DEV Community

Cover image for Squeezing Microseconds: A Practical Guide to Java/.NET Performance Tuning
JNBridge
JNBridge

Posted on • Originally published at jnbridge.com

Squeezing Microseconds: A Practical Guide to Java/.NET Performance Tuning

If you're calling Java from .NET (or vice versa), you've probably noticed that cross-runtime calls aren't free. The bridge overhead itself is tiny — microseconds per call — but when you're making thousands of calls per request, those microseconds stack up fast.

I've spent a lot of time profiling cross-runtime performance in production systems, and the surprising truth is: the bridge is almost never the bottleneck. GC pauses, chatty call patterns, and object marshaling eat way more time. Here's everything I've learned about making Java/.NET integration fast.

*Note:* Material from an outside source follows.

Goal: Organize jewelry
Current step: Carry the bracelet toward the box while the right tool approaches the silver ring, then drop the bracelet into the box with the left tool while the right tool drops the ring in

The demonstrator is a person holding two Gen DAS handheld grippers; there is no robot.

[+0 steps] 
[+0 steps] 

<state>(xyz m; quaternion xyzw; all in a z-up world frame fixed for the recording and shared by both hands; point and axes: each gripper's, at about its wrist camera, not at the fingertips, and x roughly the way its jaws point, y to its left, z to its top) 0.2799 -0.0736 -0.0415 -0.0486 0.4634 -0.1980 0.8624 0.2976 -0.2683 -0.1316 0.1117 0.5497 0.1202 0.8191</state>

Where Latency Actually Hides

Most teams blame the bridge. In practice, here's the real breakdown:

Source Typical Latency How to Detect
Bridge call overhead 1–50µs Microbenchmark isolated calls
Object marshaling/serialization 10–500µs Profile with complex objects vs primitives
GC pauses (either runtime) 1–200ms GC logs (both JVM and CLR)
JVM cold start (first call) 1–5s Measure first call vs subsequent
Class loading (Java) 10–100ms Profile with -verbose:class
JIT compilation (both runtimes) 50–500ms first execution Warmup timing, tiered compilation logs
Thread contention at bridge Variable Thread dump analysis, lock profiling
Network latency (TCP mode) 0.1–1ms per call Switch to shared memory, compare

Rule of thumb: If your cross-runtime calls are slower than expected, look at GC, class loading, and call patterns first — not the bridge mechanism.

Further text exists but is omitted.